Study uses Egyptian mythology as blueprint for ancient heavens
Astrophysicist Or Gruar uses observatory simulators to map the galaxy onto sky-goddess Nut’s body in potential Egyptology breakthrough
The ancient Egyptians may have identified their sky goddess Nut with the Milky Way, according to an article in the latest edition of the Journal of Astronomical History and Heritage, published April 2.
Using two advanced astronomical simulation programs, Or Graur, an associate professor of astrophysics at Britain’s Portsmouth University, discovered that the galaxy, as seen from Egypt in the last two millennia BCE, traces the goddess’s body as described in classic Egyptian cosmological texts, some of them found in burial sites.
Graur also showed that the Egyptians’ association of Nut with bird migration and the afterlife was consistent with the role attributed to the Milky Way by other contemporary cultures in Africa and beyond.
“My research shows how combining disciplines can offer new insights into ancient beliefs, and it highlights how astronomy connects humanity across cultures, geography, and time,” Graur told the science news site Phys.org.
“This paper is an exciting start to a larger project to catalog and study the multicultural mythology of the Milky Way,” said Graur, who was born in the United States and completed his doctorate in physics and astronomy at Tel Aviv University in 2013.
According to the paper’s abstract, “The Milky Way’s name and role in ancient Egyptian culture remains unclear,” although the astronomy-keen Egyptians could have clearly observed the galaxy in the unpolluted sky.
“One suggestion is that the Milky Way may have been a celestial depiction of the sky goddess Nut,” an assertion that Graur examined using an “interdisciplinary method.”
In his two-part study, Graur said he used “astronomical simulations of the ancient Egyptian night sky with primary Egyptian sources to map the goddess Nut onto the Milky Way.” The second half of the study puts the Egyptian Nut mythology into context with similar north African legends.

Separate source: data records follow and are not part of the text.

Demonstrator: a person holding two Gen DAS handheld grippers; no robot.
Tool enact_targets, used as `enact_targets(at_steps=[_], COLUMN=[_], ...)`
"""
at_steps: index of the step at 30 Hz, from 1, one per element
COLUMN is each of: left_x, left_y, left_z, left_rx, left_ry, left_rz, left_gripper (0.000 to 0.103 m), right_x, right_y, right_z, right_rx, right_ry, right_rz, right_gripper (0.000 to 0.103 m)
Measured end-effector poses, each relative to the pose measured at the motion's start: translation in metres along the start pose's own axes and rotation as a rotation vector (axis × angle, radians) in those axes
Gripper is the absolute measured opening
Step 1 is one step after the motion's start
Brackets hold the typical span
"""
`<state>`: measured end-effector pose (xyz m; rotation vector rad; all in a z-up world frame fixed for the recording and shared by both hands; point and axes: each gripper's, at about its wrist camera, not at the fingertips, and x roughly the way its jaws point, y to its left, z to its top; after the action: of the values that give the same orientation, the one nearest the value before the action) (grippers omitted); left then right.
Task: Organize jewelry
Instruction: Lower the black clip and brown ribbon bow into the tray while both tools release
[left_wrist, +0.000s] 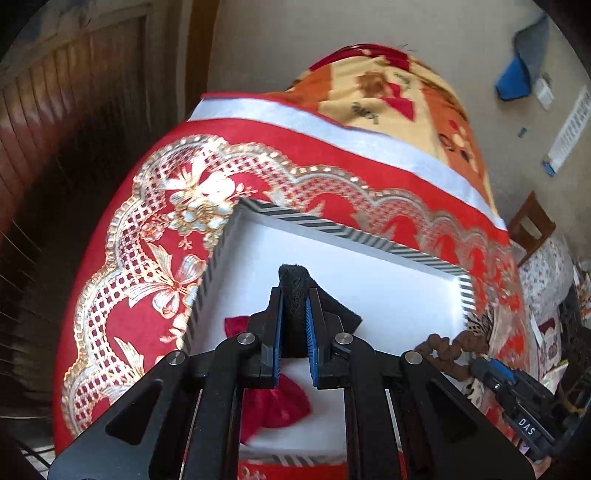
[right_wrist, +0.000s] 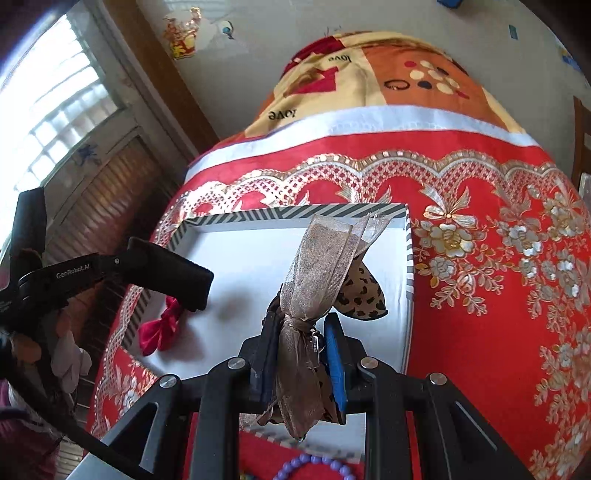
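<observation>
With the white tray (right_wrist: 236, 254) as my landmark: my left tongs (left_wrist: 295, 295) clamp a black fuzzy hair piece (left_wrist: 293, 280) above its left half, over the red bow (right_wrist: 159, 332). My right tongs (right_wrist: 301, 325) pinch 1 gauze-and-leopard bow (right_wrist: 325, 258) over its right half, ready for sorting.

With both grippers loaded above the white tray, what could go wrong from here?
1. The left gripper and right gripper hang close over the same white tray, so they may collide.
2. The black item could land on the red bow and cover it.
3. The sheer ribbon hair tie trails loosely, so it might snag on the right gripper's fingers at release.
</observation>
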<state>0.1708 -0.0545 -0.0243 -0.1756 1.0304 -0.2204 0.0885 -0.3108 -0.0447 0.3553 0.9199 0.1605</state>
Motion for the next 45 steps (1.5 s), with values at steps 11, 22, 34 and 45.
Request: enact_targets(at_steps=[11,22,34,45], left_x=[0.031,0.028,-0.009,-0.051], left_y=[0.025,0.026,-0.002,-0.023], left_z=[0.0,-0.006,-0.033,-0.071], left_rx=[-0.033,-0.034,0.082,0.154], left_ry=[0.03,0.01,-0.073,-0.137], left_rz=[0.075,0.058,0.111,0.161], left_gripper=[0.011,0.048,0.048,0.048], right_x=[0.051,0.041,0.003,-0.029], right_y=[-0.021,-0.012,0.01,0.019], right_z=[0.009,0.001,-0.015,-0.039], right_rx=[-0.018,-0.082,-0.096,-0.101], right_ry=[0.076,0.043,-0.019,-0.034], right_rz=[-0.119,-0.166,-0.149,-0.162], right_gripper=[0.023,0.044,0.044,0.045])
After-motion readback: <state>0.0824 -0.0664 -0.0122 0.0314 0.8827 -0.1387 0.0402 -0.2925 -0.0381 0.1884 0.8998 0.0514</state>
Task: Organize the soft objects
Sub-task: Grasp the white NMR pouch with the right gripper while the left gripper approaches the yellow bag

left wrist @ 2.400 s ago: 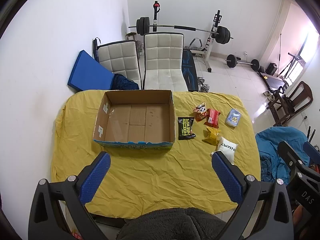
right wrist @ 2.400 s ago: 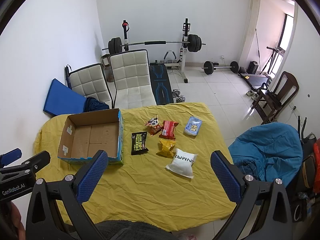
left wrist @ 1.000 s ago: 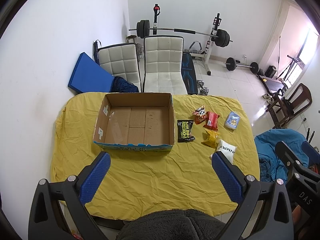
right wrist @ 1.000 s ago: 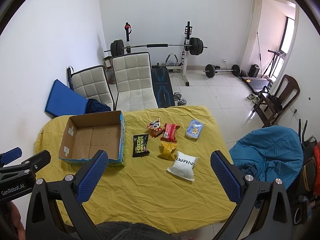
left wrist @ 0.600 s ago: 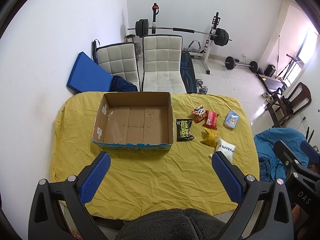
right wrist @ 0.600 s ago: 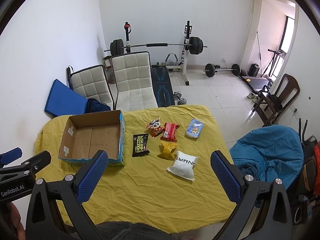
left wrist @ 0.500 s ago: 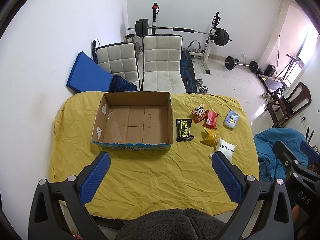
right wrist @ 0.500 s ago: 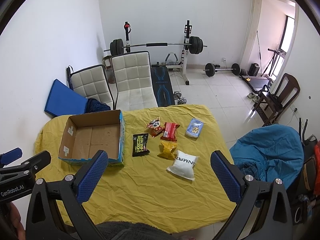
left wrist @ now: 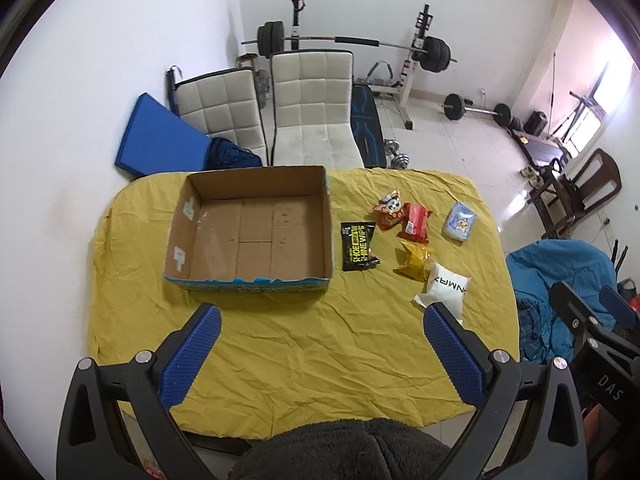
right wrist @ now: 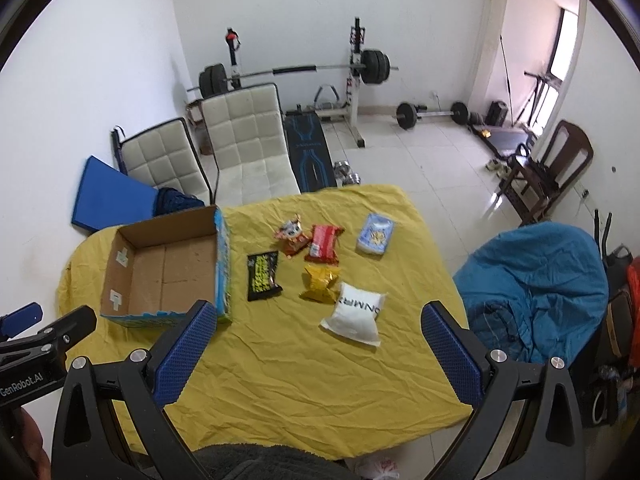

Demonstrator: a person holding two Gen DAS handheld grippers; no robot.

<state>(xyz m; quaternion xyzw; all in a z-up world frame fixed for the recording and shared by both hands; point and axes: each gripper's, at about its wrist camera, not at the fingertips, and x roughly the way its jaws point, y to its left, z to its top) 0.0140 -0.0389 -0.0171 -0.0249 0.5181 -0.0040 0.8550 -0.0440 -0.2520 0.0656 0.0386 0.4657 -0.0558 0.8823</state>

Later in the paper, Graur suggests that the Hebrew Bible includes a reference to Nut in its description of the patriarch Jacob’s mummification. In Genesis 50, Jacob is said to be embalmed — hanoot, in Hebrew — which Graur speculates to be a cultural reference to the sky goddess. (Hebrew scholars associate the biblical Hebrew root of hanoot with that of “wheat.”)
Graur has no formal training in Egyptology.
Several texts from the ancient Egyptian city of Heliopolis describe sky-goddess Nut (pronounced Noot) as the sister and consort of earth-god Geb, whom Nut protects from encroaching waters. Their father, Shu, stands between them, representing the atmosphere.
The Egyptians, who innovated the 365-day solar calendar as well as the 24-hour division of the day, give Nut a central role in their solar circle: the sun, deified in Re — Nut and Geb’s son — sails across the waters held aloft by Nut’s body, ferried by Nut herself in the form of a cow.
At day’s end, according to the paper, Nut swallows the sun, and rebirths him the following morning.
Nut is depicted as an arched woman who embodies the heavens. Her head is said to coincide with the western horizon, while her groin coincides with the eastern horizon.
Nut’s arms lie at 45-degree angles to her torso. In the summer, they are perpendicular to the Milky Way; in the winter, they are parallel to the galaxy.
Simulating the night sky, Gruar discovered that the Milky Way’s summertime orientation aligns with Nut’s backbone as depicted in the ancient texts, and the galaxy’s wintertime orientation aligns with her arms’ position in the winter.
“This is the most suggestive piece of evidence for a connection between Nut and the Galaxy,” Graur concluded.
The BBC's Sky at Night Magazine interviewed me for a podcast about my new book. It's now live at: https://t.co/AKiy11xlyK@mitpress #SUPERNOVA #astronomy #podcast
— Or Graur (@OrGraur) February 22, 2022
“[W]hile writing a chapter on the Milky Way for a new book on galaxies, I stumbled across the image of Nut and showed it to my daughters,” Graur wrote in Scientific American, saying his daughters were “entranced” by the daily birth of the sun.
“But was Nut truly the Milky Way, as some authorities suspected? Or was the link between the two nothing more than wishful thinking, a thrilling idea allowed to run wild with no concrete evidence to ground it?” continued Gruar.
“If I wanted to include Nut in my book, I had to find out.”